Non, la loi sur le travail ne rend pas obligatoire l’application du droit à la déconnexion. Elle oblige les partenaires sociaux à en faire un point de la négociation annuelle obligatoire (NAO) sur l’égalité professionnelle et la qualité de vie au travail. Elle redonne la main à l’employeur en cas d’échec.

Evelyne Salamero revient sur ce dossier cette semaine pour FO-Hebdo, afin d'y voir plus clair.
Selon l’article 55 de la loi El Khomri, l'objectif est de définir les modalités du plein exercice par le salarié de son droit à la déconnexion et la mise en place par l’entreprise de dispositifs de régulation de l’utilisation des outils numériques, en vue d’assurer le respect des temps de repos et de congé ainsi que de la vie personnelle et familiale. Une charte n’a aucune valeur juridique contraignante.

Outre que la NAO sur l’égalité professionnelle et la qualité de vie au travail ne concerne que les entreprises d’au moins 50 salariés, la loi El Khomri prévoit qu’en cas d’échec de cette négociation l’employeur reprenne la main en élaborant unilatéralement une charte, après avis du comité d’entreprise ou, à défaut, des délégués du personnel.

Ce type de document, le plus souvent composé de formules très générales et approximatives, n’a aucune valeur juridique contraignante, hormis dans le cas où il prévoit des sanctions à l’encontre des salariés et qu’il est de ce fait annexé au règlement intérieur de l’entreprise. Une charte relève en effet de ce que l’on appelle le « droit mou », c’est-à-dire que si elle peut être produite dans le cadre d’un procès, elle n’a en réalité qu’une valeur morale qui peut ou non influencer le juge.

Aucune sanction n’est d’ailleurs prévue à l’encontre des entreprises qui n’élaboreront pas de charte.

Droit à la déconnexion et forfait-jours : l’employeur garde aussi la main

Le forfait-jour permet de rémunérer les salariés sur la base d’un nombre de jours travaillés dans l’année, sous prétexte de leur laisser plus d’autonomie dans l’organisation de leur temps de travail. Toute référence au nombre d’heures effectuées disparaît. Toute journée ou demi-journée qui comporte du temps de travail est une journée ou une demi-journée travaillée. Ce système peut s’appliquer à des cadres depuis la loi Aubry de 2000 (mais aussi à des non-cadres depuis 2005) dont l’activité leur laisse une certaine autonomie dans l’organisation du temps de travail.

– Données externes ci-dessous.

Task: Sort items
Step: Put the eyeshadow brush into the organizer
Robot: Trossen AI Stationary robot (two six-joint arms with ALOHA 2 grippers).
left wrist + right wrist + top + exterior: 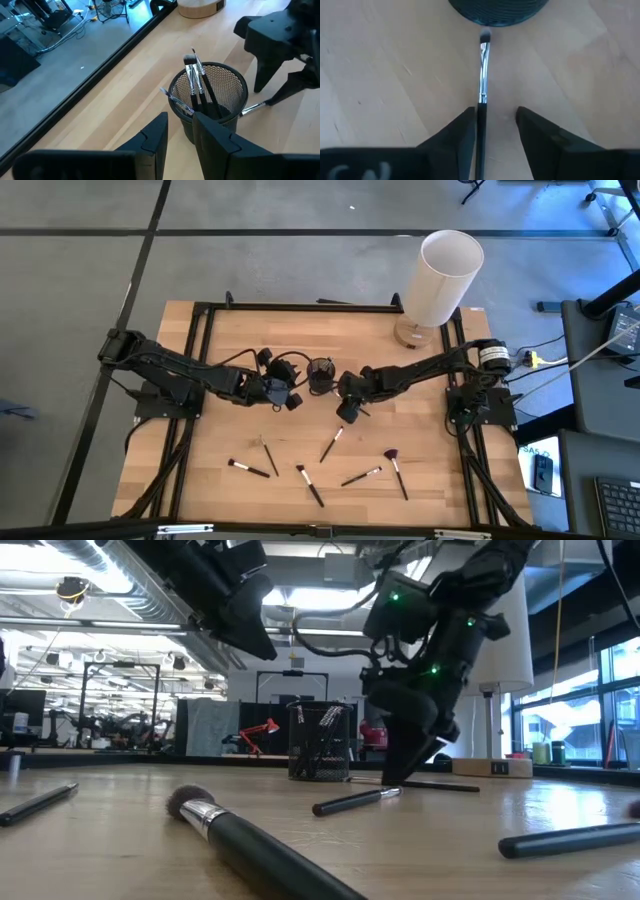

Mais l’autonomie peut se payer cher, surtout à l’ère des smartphones, tablettes et ordinateurs portables qui permettent de travailler et de communiquer avec son employeur depuis n’importe où et à n’importe quelle heure. Entre 2007 et 2011, la durée de travail des salariés au forfait-jours avait ainsi déjà augmenté de plus de 120 heures, soit 2,4 heures de plus par semaine, indiquait l’Union des cadres et ingénieurs FO en 2014.

Pour pouvoir être mises en œuvre, les conventions individuelles conclues entre l’employeur et les salariés pour fixer leur forfait-jours doivent être autorisées et encadrées par un accord collectif d’entreprise, ou (à défaut) de branche.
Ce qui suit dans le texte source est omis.